18. The title of FSAR Figure 13-14 is LOCA - PCT (°F), [emphasis added] but the caption is Fuel Temperature Following Loss of Coolant Accident. The preceding discussion states that the figure depicts fuel temperature. Explain the parameter that is plotted in Figure 13-4.
19. FSAR Section 13.4.6 describes an assumed convection heat transfer coefficient on the exposed surface of the reactor. Does this refer to the outer surface of the graphite cube?
20. FSAR Section 13.6.3 and 13.6.4, and the Environmental Information Report for the General Electric Test Reactor, discuss computer codes used at the GEH facility. The NRC staff requests the following be made available for review in the reading room:
a. Input/output files from ORIGEN2 computer code version 2.1 used to calculate the fission products created during operation of the uranium-235 capsule (FSAR Section 13.6.3 Calculation Method).
b. Input/output files from RADTRAD computer code version 3.10 used to calculate the total effective dose equivalent dose resulting from exposure from an accidental release of the uranium-235 capsule to workers (licensee staff) and members of the public (FSAR Section 13.6.3 Calculation Method and FSAR Section 13.6.4 Results).
21. FSAR Section 13.7.4 states that a scram delay time of 0.200 seconds is assumed in transient analyses.
a. How was the scram delay time of 0.200 seconds determined?
b. Explain the portion of this delay that is from instrumentation and the portion that is from physical movement of the control rods.
c. How does this delay compare to measured delay time?
22. FSAR Section 13.7.3.1, states, in part, that DNB heat flux correlation is applicable to low-velocity, low-pressure, saturated boiling conditions with a significant void fraction. Is this state expected to occur in any of the reactor operating conditions or testing conditions?
23. FSAR Section 16.1 states that the fuel cladding thickness is half of its original value.

Discuss and describe the limiting thickness where a fuel disk would need to be replaced.

24. In DBR-0056267, Submittal of NTR MCNP Inputs and Descriptions, Section 1.2, MCNP Input Changes for Rod Worth Calculations, it describes that the total worth of control rods is determined with safety rods fully withdrawn and no manual poison sheet (MPS) inserted, and that the total worth of safety rods is determined with no MPS inserted and control rods withdrawn.
a. How would insertion of MPS affect total control rod worth?
b. How would insertion of MPS affect total safety rod worth?
c. How would positioning of control rods at critical positions affect total safety rod worth?
25. In reference to Submittal of NTR TRACG Basedeck:
a. Explain the nodalization used for the vessel Section 1.2.
i. How were 8 axial segments determined to be appropriate?

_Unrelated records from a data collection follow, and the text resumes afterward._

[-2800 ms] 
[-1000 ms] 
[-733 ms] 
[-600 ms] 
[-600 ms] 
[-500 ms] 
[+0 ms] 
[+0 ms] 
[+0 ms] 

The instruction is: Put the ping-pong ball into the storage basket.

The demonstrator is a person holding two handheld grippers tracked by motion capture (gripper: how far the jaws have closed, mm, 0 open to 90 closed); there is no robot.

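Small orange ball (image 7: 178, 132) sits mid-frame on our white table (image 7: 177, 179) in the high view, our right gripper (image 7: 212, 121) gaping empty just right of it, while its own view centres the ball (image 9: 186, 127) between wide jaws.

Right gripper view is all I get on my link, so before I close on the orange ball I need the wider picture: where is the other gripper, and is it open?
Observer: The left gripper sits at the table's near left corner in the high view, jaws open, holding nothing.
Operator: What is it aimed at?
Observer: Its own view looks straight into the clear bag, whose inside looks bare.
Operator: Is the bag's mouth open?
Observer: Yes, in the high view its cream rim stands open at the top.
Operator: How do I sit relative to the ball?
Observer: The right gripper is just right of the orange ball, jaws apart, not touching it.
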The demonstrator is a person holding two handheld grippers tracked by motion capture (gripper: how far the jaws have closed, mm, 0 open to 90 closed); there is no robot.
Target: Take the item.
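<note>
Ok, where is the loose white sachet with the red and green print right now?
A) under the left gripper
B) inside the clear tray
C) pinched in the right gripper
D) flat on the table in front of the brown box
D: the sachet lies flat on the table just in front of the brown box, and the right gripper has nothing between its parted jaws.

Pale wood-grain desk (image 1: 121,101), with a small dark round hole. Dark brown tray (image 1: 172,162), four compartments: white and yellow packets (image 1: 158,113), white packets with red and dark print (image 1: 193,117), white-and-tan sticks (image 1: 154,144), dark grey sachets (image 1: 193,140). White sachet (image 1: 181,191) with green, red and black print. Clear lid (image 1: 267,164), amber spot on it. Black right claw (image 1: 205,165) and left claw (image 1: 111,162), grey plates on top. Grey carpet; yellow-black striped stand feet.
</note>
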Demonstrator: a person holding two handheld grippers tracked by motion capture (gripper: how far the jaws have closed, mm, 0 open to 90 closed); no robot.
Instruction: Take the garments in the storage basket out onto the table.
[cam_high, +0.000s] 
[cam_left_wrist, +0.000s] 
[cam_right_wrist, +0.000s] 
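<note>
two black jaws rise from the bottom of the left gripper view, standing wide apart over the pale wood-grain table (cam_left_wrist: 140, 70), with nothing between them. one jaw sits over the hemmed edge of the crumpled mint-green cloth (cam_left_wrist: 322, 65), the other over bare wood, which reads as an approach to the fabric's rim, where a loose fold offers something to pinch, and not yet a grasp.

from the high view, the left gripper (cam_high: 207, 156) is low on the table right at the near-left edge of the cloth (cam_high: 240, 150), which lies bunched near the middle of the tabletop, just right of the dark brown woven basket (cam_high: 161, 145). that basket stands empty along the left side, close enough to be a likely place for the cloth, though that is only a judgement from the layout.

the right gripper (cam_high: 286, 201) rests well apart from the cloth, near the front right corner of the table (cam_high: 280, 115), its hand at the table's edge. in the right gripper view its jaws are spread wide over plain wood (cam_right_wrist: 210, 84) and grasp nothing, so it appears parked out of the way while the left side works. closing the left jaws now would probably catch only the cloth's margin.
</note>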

ii. Are all the axial segments identical in size?

iii. Are there any reasons a finer nodalization should be used for the core region?

b. Discuss if experimental data is used Section 1.3 to tune the model of the heat exchanger.
c. In Section 1.4, describe if any airgap expected in GEH NTR fuel.
26. Proposed TS 1.2.15 defines Potential Excess Reactivity as That excess reactivity which can be added by the remote manipulation of control rods plus the maximum credible reactivity addition from primary coolant temperature change plus the reactivity worth of all installed experiments.
a. Provide an example calculation to show how potential excess reactivity is calculated in order to meet TS 4.1.3.1.
b. Describe how changes in graphite temperature factor into the excess reactivity calculation and the change in graphite temperature that is expected during normal operation.
c. Could reactivity be added by other means of control rod movement exceed that added by remote manipulation?
27. Proposed TS 3.7.1.2 references section 3.5.1.1 for normal installed monitors. Confirm this is the correct section. In context, it appears that proposed TS 3.7.1.2 should read, normal installed monitors in section 3.7.1.1.